Dataset records:
※

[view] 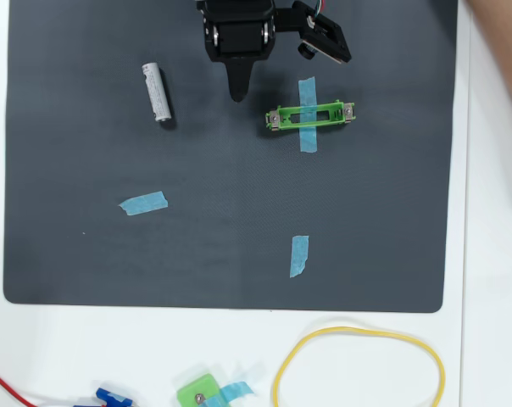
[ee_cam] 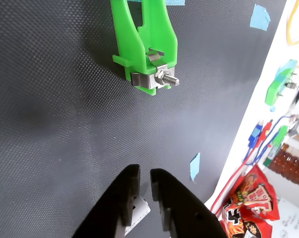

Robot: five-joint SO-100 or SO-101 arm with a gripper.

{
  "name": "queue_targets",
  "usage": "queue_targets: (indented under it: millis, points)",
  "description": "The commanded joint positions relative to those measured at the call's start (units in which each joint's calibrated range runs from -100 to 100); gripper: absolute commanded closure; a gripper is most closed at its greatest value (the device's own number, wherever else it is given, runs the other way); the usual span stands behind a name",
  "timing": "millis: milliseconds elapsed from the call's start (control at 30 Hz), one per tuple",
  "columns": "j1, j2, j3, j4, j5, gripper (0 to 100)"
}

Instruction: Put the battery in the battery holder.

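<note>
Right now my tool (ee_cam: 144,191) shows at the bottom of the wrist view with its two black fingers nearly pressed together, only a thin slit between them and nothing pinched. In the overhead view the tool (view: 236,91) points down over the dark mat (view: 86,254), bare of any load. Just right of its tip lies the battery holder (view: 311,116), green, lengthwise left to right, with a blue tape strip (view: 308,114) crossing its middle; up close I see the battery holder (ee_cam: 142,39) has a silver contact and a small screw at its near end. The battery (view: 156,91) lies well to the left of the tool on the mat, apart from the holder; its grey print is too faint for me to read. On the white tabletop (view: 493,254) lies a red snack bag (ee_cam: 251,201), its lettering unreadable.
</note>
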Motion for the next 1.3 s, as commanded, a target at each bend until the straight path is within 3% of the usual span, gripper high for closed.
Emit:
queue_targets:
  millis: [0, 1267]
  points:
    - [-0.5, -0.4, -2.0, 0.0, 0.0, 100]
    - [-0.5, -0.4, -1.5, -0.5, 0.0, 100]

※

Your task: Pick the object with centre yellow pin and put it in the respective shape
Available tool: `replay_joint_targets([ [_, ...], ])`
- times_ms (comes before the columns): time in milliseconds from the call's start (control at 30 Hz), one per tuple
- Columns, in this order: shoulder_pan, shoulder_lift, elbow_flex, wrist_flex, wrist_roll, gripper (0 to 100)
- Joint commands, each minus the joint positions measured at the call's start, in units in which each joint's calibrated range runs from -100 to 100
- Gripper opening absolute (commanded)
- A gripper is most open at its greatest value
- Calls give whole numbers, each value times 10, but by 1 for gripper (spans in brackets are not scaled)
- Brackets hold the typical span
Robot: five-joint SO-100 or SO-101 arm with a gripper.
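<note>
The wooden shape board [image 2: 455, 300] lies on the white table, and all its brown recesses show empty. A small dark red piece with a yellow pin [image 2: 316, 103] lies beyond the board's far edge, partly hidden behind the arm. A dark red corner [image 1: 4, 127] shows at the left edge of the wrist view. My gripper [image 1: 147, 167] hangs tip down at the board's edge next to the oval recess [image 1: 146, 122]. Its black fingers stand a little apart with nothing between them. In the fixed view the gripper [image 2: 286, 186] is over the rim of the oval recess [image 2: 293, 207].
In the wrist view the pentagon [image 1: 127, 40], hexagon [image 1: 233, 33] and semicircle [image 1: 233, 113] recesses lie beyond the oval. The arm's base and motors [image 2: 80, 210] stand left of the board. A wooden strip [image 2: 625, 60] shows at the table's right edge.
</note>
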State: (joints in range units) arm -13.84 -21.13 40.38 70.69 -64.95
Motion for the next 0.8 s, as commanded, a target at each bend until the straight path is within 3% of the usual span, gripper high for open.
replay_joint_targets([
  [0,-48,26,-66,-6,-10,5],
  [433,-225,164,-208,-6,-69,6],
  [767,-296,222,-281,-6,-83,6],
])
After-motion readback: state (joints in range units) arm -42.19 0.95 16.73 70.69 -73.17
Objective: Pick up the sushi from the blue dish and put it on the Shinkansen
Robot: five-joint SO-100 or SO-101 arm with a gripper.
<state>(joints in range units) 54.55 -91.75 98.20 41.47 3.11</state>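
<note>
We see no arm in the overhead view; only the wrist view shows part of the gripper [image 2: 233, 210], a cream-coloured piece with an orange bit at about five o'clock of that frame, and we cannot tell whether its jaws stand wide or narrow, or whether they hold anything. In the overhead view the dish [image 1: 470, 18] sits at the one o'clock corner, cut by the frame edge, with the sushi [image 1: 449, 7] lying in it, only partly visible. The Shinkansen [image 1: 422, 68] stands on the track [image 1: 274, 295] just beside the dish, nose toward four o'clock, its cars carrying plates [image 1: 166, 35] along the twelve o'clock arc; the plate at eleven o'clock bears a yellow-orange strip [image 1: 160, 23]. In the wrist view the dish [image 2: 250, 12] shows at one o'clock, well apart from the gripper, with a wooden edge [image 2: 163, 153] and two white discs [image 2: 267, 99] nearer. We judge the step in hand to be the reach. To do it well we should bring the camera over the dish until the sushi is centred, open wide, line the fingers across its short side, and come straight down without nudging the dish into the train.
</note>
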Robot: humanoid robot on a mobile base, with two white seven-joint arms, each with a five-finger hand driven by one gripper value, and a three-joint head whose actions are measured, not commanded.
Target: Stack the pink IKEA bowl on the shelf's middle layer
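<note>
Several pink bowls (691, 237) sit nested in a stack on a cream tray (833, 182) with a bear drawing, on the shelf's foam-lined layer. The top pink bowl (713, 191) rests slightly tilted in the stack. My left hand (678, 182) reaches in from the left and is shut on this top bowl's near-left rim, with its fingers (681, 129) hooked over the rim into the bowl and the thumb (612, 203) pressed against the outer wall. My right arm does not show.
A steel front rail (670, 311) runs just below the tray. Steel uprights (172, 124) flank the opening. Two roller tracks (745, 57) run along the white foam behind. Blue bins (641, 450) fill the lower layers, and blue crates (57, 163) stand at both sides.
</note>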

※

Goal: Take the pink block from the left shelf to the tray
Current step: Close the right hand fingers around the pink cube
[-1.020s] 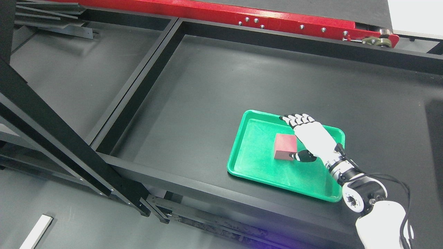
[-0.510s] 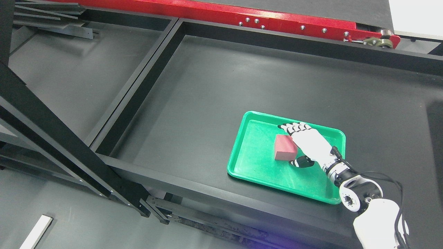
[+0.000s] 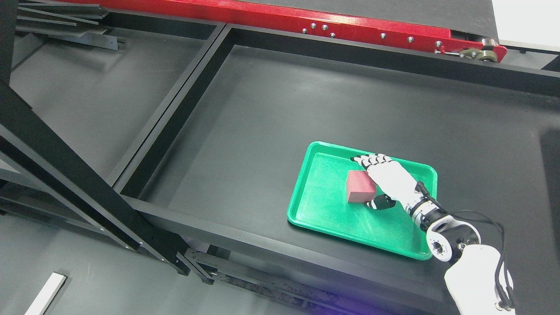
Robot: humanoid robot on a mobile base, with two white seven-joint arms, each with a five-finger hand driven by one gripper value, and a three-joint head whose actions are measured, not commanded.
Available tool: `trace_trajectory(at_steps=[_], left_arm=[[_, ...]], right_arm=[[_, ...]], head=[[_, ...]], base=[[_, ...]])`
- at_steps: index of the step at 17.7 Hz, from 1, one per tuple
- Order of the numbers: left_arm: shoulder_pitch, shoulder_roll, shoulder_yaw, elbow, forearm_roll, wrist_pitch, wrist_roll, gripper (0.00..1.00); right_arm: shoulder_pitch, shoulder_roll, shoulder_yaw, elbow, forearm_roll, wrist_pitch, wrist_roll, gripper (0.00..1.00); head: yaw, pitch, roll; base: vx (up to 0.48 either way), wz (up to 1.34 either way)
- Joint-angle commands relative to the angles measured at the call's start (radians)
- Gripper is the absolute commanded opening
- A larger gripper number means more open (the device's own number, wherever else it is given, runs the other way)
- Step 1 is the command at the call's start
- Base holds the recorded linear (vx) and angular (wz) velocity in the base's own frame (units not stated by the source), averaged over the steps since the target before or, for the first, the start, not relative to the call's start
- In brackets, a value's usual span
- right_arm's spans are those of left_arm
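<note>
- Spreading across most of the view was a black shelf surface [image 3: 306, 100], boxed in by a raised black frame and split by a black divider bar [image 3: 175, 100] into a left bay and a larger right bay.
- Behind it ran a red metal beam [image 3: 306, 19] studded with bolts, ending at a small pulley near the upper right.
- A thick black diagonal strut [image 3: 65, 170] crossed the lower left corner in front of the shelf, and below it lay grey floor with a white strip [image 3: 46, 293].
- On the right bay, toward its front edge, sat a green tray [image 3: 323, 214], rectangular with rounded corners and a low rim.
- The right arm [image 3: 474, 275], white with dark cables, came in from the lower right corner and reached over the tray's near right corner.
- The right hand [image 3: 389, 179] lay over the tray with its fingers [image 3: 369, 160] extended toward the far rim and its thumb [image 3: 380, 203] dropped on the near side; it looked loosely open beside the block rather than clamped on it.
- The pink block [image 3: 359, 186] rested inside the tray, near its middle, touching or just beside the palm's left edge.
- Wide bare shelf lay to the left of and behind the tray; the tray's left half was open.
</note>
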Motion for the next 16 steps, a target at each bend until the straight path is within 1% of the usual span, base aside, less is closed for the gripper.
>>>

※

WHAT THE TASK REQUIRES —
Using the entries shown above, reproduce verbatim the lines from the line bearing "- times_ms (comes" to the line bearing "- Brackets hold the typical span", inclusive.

EXERCISE RESULT —
- times_ms (comes before the columns): time in milliseconds from the call's start (control at 30 Hz), one per tuple
- Columns, in this order: shoulder_pan, shoulder_lift, elbow_flex, wrist_flex, wrist_roll, gripper (0 to 100)
- Joint commands, each minus the joint positions measured at the call's start, in units in which each joint's calibrated range runs from -100 to 100
- Gripper opening absolute (commanded)
- A gripper is most open at its greatest value
- Calls give whole numbers, each value times 10, but by 1 for gripper (spans in brackets are not scaled)
- Brackets hold the typical span

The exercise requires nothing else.